45 minutes later, i put down my allen wreches, stepped back from my bicycle and grinned. the aero bars looked AWESOME! after a quick ride up and down the block, i made some final adjustments and then suited up for a training ride. i hit the capital city bike trail and 30 miles later, i was still grinning from how much i love the aero bars.

verdict on the bars: worth every penny!!

but...i find myself wondering if the 30 miles passed quickly because i was excited for a new toy, or if i really feel that much stronger on the bike. i guess we'll see how i feel tomorrow during brick #3.

Friday, June 20, 2008

lacking motivation

okay, so today's schedule says "45 minute run"--so around 5 miles. and here i sit, on the couch, having a staring contest with my running sneakers. they are winning (but i will claim that they have the unfair advantage--no eyelids (or eyes for that matter!).

i have run out of excuses to get out of this one. it is no longer 'too hot' now that the sun has gone down. i have had a snack, so i am not too hungry to run. i drank a ton of water today, so i can't pull the 'i'm dehydrated card'.

if i don't go, i'm a slacker. and frankly, of all the names i have been called in my life, i might hate that one the most.

me+running shoes=awesome friday night date!

Thursday, June 19, 2008

Long time, no blog

so i started the blog about a year ago...and like many blogs out there, it remains empty. turns out i didn't have as much interesting stuff to say as i initially thought. hmm. i think the same thing happens when you give a toddler the telephone. as soon as you hand them the receiver, they clam up. take away the receiver, they start blabbering away. turns out, i was that toddler.

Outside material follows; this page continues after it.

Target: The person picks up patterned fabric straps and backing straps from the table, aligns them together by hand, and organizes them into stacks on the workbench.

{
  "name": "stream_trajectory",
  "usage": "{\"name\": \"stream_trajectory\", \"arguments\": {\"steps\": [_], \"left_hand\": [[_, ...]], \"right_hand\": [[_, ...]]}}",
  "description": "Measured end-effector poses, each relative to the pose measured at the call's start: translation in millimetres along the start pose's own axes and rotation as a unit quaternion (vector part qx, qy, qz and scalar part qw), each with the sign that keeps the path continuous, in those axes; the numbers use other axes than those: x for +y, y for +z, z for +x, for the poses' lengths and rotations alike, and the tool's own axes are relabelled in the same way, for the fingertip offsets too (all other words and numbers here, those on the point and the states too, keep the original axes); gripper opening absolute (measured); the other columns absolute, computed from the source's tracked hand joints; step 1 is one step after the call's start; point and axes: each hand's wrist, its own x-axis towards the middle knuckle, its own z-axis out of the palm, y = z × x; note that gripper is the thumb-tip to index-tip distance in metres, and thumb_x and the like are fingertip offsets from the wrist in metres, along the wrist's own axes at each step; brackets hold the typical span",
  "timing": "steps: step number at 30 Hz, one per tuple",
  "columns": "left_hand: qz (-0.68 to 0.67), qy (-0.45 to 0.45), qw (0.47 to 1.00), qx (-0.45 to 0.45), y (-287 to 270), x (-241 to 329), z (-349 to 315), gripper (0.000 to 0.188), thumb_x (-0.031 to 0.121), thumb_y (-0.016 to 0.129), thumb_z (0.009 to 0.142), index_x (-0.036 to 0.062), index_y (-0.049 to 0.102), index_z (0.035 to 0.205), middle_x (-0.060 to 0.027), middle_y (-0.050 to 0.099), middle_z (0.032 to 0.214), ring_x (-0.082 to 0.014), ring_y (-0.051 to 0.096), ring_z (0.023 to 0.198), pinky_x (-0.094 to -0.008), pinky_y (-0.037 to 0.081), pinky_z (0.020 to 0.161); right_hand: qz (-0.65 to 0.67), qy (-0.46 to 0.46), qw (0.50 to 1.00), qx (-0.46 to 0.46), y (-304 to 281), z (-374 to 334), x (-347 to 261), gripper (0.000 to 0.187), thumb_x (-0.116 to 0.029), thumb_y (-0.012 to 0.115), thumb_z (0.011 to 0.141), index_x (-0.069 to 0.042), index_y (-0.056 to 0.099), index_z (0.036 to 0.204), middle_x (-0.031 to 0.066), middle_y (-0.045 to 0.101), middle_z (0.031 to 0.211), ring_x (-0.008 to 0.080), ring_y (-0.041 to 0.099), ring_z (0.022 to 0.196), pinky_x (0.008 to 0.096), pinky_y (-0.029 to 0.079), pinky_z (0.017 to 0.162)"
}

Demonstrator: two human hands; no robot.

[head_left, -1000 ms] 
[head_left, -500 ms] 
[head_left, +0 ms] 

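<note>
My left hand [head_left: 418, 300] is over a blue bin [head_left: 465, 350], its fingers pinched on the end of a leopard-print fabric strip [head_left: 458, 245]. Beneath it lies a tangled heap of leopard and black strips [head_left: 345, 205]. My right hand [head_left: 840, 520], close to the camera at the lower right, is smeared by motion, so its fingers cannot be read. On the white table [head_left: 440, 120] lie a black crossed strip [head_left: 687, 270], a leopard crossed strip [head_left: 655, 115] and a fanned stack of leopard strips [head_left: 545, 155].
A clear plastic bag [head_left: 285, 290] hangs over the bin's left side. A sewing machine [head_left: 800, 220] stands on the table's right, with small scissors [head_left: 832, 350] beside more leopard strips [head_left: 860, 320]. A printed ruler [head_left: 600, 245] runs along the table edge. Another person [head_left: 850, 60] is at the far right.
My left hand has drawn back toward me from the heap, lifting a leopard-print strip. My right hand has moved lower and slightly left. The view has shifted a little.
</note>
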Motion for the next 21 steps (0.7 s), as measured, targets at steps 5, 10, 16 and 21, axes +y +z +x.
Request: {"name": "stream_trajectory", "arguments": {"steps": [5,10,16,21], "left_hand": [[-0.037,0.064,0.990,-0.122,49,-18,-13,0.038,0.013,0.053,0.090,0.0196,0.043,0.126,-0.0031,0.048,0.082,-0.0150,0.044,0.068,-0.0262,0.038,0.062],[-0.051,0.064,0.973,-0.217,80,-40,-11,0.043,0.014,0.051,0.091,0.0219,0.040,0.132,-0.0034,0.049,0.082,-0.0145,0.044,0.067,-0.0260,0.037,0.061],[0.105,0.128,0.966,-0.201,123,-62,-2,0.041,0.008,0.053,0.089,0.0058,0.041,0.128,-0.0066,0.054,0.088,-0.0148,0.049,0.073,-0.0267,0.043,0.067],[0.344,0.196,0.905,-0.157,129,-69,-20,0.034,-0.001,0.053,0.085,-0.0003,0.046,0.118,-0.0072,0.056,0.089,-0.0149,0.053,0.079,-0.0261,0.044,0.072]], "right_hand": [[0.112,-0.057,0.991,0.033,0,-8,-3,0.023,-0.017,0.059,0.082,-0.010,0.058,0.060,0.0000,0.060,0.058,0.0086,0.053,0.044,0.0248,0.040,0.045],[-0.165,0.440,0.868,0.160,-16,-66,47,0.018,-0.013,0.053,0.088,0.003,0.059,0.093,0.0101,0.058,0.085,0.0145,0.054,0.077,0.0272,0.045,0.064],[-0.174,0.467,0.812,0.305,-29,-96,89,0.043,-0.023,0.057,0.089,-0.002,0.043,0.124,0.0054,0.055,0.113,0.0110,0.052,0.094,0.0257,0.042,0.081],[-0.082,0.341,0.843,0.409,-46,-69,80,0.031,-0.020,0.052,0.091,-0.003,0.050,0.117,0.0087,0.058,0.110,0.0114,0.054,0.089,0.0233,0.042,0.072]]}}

so what made me start dreaming of popsicles again? well, just that--the thought of popsicles!

it's summer again and this time, i'm out in the midwest. and as much as i hate to admit, i am kind of liking it. the weather is infinitely better than it was in DC and i actually have some free time on my hands.

and, since i can't stand free time, i'm training for a triathlon. two weeks in. i'm pooped already. today is my day off, and i am loving EVERY.LAZY.MINUTE. i think if i could convince him, i would have my husband carry me everywhere i go today.

even typing has proved a little too strenuous for my liking, so i am off!